* _ACTIVITY_: In the listing that follows, copy out each line that includes the word "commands".

* _DATA FOR ANALYSIS_:
★ ★ ★

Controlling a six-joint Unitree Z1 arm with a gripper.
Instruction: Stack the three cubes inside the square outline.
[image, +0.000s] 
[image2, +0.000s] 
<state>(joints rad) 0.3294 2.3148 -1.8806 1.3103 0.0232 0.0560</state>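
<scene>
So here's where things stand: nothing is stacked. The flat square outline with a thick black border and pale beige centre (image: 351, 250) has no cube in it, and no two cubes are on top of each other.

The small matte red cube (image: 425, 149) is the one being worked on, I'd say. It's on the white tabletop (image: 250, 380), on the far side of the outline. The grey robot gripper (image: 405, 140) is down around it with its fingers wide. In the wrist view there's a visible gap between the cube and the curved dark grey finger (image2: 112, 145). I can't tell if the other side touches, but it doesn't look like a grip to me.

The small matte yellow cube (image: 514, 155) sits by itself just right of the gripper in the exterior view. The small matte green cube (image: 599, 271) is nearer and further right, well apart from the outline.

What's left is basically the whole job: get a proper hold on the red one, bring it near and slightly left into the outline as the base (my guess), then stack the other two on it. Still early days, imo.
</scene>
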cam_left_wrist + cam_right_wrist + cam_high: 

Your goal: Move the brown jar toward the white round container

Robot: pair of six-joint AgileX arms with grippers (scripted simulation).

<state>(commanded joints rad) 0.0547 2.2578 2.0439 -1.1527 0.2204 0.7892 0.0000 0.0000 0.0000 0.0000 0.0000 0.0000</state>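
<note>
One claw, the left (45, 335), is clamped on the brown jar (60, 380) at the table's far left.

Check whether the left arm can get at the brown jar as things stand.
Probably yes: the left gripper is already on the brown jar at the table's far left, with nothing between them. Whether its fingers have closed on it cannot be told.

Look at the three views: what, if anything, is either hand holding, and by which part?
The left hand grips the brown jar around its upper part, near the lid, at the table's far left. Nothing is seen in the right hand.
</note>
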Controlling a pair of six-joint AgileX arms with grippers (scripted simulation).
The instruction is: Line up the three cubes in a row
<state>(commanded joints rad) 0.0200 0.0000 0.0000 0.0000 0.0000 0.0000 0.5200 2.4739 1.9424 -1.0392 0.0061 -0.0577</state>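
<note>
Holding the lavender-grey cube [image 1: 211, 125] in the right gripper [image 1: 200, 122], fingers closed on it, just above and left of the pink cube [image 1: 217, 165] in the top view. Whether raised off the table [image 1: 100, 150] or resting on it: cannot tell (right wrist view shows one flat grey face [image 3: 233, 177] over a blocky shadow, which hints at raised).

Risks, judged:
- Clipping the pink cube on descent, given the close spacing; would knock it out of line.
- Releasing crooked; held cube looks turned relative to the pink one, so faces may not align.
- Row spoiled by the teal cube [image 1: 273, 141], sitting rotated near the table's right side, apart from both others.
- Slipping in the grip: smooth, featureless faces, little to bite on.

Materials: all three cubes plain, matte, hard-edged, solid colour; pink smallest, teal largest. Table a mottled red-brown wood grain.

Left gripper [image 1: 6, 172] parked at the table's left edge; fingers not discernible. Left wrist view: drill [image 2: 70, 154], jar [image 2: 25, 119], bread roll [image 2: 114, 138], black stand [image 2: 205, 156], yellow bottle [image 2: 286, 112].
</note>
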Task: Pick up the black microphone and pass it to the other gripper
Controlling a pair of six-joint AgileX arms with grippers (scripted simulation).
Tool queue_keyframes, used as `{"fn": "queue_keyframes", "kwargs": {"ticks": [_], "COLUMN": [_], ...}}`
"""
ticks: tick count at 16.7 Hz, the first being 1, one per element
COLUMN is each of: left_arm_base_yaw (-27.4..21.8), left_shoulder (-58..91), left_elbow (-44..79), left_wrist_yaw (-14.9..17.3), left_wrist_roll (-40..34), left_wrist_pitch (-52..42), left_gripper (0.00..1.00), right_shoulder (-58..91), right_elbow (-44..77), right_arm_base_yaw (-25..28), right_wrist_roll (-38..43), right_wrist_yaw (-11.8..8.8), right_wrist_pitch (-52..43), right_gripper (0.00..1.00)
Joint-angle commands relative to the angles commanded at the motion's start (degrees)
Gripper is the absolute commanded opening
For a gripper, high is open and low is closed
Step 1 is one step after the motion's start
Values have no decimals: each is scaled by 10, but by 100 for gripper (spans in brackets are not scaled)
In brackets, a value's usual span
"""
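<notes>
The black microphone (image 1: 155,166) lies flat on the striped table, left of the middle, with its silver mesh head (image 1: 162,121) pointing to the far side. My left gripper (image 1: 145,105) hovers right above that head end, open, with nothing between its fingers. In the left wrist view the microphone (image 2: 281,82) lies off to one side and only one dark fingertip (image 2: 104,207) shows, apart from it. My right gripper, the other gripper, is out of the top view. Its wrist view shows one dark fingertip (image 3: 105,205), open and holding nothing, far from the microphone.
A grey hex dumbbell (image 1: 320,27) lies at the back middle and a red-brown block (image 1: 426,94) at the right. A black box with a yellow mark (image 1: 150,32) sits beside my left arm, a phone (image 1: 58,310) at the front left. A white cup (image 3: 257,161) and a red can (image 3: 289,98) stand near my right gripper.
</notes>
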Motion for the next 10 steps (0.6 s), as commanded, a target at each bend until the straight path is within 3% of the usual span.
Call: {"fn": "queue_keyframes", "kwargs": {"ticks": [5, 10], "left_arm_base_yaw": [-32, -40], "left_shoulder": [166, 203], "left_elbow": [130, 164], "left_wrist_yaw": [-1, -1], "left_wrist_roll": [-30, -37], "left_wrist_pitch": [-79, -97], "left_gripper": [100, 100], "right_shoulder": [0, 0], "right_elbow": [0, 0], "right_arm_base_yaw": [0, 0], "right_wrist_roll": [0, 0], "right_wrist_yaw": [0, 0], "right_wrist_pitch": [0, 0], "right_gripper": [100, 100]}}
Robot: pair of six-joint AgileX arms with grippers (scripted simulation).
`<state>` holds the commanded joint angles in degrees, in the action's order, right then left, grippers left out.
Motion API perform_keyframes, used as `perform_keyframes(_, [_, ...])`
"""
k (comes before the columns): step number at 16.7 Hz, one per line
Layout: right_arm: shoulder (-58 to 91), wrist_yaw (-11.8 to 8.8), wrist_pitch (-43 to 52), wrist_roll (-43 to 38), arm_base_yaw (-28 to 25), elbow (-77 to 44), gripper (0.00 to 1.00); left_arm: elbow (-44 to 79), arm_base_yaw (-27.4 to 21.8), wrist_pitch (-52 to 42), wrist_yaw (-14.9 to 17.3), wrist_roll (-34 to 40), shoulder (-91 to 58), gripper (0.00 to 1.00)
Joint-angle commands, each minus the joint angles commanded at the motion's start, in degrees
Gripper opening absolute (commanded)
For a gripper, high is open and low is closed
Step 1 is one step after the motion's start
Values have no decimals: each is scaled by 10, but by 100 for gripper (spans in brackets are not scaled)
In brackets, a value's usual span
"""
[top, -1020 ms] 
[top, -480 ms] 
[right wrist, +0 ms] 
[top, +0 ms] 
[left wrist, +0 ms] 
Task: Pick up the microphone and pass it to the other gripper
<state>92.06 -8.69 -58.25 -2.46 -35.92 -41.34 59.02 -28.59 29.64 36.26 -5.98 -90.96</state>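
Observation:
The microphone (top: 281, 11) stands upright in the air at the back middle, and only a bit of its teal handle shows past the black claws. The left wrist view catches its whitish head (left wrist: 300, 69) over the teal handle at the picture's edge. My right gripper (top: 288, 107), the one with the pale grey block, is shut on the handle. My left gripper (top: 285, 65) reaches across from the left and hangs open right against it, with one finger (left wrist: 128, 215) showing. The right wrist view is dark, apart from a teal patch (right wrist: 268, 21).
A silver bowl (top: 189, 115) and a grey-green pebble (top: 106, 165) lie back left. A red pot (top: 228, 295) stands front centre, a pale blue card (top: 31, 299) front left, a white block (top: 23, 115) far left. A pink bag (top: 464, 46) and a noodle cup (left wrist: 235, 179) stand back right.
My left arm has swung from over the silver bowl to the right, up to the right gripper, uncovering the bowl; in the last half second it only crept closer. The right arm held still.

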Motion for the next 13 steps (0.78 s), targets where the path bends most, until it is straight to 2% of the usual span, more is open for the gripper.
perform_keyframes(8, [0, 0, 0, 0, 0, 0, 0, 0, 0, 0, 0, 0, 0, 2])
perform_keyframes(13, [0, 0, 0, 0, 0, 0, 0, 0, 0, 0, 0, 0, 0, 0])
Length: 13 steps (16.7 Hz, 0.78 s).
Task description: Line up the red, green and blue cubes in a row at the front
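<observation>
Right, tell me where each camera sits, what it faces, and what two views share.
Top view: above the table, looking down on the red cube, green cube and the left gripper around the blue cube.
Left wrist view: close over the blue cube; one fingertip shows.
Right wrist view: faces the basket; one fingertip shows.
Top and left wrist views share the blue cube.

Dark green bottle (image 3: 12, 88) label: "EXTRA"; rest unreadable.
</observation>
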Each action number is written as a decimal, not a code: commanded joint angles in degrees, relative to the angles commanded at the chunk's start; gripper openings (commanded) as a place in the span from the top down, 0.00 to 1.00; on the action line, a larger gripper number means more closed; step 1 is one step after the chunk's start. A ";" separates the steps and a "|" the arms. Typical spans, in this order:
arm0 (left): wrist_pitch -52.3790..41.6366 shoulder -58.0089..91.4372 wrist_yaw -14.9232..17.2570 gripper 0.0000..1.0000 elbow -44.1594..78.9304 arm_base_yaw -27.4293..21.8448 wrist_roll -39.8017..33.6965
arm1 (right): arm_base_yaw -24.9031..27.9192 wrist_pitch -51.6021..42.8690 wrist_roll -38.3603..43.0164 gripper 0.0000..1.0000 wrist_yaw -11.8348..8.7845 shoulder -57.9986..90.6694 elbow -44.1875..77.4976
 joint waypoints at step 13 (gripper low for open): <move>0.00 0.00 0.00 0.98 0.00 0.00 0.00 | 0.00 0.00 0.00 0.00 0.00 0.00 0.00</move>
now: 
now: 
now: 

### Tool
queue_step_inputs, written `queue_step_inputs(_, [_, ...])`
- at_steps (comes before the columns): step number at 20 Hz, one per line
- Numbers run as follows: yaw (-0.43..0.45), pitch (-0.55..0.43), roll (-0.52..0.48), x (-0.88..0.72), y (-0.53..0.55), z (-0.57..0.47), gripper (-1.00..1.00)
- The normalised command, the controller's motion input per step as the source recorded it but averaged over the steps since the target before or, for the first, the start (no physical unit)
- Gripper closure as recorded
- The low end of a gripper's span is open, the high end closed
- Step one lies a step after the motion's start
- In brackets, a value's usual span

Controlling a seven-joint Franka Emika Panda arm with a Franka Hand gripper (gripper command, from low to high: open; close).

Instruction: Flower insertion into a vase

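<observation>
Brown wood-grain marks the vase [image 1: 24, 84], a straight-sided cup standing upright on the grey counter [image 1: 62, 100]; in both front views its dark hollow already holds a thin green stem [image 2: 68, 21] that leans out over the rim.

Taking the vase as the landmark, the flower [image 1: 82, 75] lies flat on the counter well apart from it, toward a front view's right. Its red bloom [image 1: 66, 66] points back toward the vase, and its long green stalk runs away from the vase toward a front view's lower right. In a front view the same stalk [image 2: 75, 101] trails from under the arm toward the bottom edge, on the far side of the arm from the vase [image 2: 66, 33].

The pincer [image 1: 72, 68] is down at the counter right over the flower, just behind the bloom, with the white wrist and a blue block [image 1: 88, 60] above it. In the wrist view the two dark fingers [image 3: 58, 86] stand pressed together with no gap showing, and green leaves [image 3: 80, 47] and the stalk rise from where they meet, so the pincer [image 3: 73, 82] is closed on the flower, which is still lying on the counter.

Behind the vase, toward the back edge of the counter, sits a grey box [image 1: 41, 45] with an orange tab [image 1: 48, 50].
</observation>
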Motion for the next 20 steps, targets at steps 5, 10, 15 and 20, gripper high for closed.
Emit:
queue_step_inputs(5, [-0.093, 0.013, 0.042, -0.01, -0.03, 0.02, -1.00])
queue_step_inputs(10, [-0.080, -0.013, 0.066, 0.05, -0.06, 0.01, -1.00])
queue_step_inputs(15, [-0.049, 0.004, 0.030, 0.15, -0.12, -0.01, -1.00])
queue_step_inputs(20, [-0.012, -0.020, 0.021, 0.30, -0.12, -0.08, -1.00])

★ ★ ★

* _EXPECTED ANSWER_:
Joint-angle commands relative to the angles commanded at the motion's start (degrees)
Joint-angle commands, each minus the joint angles commanded at the motion's start, in degrees

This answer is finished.